At about this time, the senior investigating officer might well decide that media publicity is needed. This can be a huge help in a missing person inquiry, Mr Charlesworth said.

It lets people know that a person is missing, and puts out in public details of what they looked like, where and when they were last seen or spoken to, what their movements might have been. A good campaign can also make ordinary members of the public care about the missing person enough to be on the alert, and to let police know if they think they may know something or have seen something that might help.

“It enables police to put across the human side – for example that this was a 35-year-old girl who went to a local school, always walked the same route to work. She could be anybody’s daughter. She could be your daughter. What the police want you to do is put yourself in the shoes of her father, so that you contact them with any information or sightings.”

Police need the public to come forward with any information at all, no matter how trivial it might seem, Mr Charlesworth said. “People may think that their information is irrelevant, but it may be the missing piece of the jigsaw.”

Media campaigns like this generate a huge volume of calls.

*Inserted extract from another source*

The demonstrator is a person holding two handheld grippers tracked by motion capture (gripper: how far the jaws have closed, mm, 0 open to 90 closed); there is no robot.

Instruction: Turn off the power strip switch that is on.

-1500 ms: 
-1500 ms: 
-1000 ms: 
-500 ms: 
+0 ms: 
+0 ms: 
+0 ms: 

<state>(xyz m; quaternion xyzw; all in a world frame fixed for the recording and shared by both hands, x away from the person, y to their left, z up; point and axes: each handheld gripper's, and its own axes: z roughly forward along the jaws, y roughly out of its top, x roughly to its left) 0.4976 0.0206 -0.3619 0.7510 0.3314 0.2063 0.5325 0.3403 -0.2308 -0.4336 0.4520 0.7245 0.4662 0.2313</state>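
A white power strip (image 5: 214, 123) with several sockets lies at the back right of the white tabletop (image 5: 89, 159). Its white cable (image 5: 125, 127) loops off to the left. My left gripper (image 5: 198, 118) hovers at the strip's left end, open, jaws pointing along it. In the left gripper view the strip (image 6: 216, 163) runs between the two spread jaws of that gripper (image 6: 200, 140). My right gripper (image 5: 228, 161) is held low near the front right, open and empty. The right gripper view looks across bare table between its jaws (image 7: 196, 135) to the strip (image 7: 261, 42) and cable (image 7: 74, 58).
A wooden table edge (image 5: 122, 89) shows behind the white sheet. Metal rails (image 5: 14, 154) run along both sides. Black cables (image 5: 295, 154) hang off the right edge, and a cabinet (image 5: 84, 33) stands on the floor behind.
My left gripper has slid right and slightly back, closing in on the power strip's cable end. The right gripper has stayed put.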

These are fed back to police staff in the incident room, who sift through them, prioritise the information, review it constantly, and use it to draw up lines of inquiry. At this stage, the investigation is being handled as a major crime investigation.

• The search

A detailed search of the area around the missing person’s house, or of their route to work, may now be organised. This might involve local police officers, but also officers called in from other forces, as well as forensic specialists and even volunteers. There may also be wide-spread use of posters to supplement the ongoing media campaign.

• Motive and opportunity

The longer a person has been missing, the more concerned police grow for their welfare. The investigation will turn into a full-blown criminal investigation, focusing on the possibility of abduction or worse. Investigators will be thinking about motive and opportunity of possible suspects. If, following detailed forensics investigations of the home and the route to work, there are still no signs of a struggle or of violence, police will consider the possibility that the missing person may have been taken or harmed by somebody they knew.

“It is very unusual for someone to be abducted or murdered in this country by someone who has had no contact whatever with the victim” Mr Charlesworth said.